LOVECRAFT, H[OWARD]. P[HILLIPS] - American Literature of the Sea and Great Lakes

American Literature of the Sea and Great Lakes

LOVECRAFT, H[OWARD]. P[HILLIPS]. (1890-1937). Born in Providence, Rhode Island, H. P. Lovecraft subsequently used that seaport and such Massachusetts ports as Salem, Marblehead, and Newburyport (which he refashioned into “Arkham,” “Kingsport,” and “Innsmouth,” respectively) in much of his weird fiction. In doing so, he drew not only upon Salem’s importance in the history of the witchcraft hysteria but also upon maritime associations of those various ports.

These associations figure most prominently in “The Shadow over Inns- mouth” (1942), a long story in which retired Captain Obed Marsh has established the Esoteric Order of Dagon, a cult involving the sea and the suggestively named Devil Reef at the entrance to Innsmouth harbor. The batrachian appearance of the port’s inhabitants, it turns out, is a result of Marsh’s return to Innsmouth long before with an aquatic, semihuman mate from the South Seas. Three stories set in Kingsport also touch upon New England’s maritime history. “The Terrible Old Man” (1921) concerns a retired captain who preserves the souls of shipmates in bottles. “The Festival” (1925) deals with the survival of ancient rites in caverns connected to the town’s harbor. In “The Strange High House in the Mist” (1931), an isolated cottage acts as a sinister gateway to the mysteries of the sea.

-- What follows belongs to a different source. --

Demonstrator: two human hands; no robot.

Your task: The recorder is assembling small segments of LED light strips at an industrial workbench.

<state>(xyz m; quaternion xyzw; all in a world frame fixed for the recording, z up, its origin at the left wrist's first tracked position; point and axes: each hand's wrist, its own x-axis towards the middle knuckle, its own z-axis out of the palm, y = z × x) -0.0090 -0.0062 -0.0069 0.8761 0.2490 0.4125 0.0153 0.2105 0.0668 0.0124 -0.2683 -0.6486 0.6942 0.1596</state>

Behind much of Lovecraft’s fiction lies his so-called Cthulhu Mythos, a pantheon of malign, vaguely defined deities who interact with, and prey upon, the human race. Cthulhu, for instance, is said to reign over the City of R’lyeh, which disappeared beneath the seas and thus presumably contributed to the myth of Atlantis. Dagon (not coincidentally, the Philistine god of the sea) is Cthulhu’s subordinate. These deities figure directly in “Dagon” (1919) and “The Call of Cthulhu” (1928), in both of which submerged and fantastic realms rise unexpectedly to the surface of the sea, while in “The Temple” (1925) a disabled German submarine discovers Atlantis.

Lovecraft wrote floridly, making striking use of the sea and of outer space to suggest the loneliness of humanity within an indifferent, if not hostile, universe.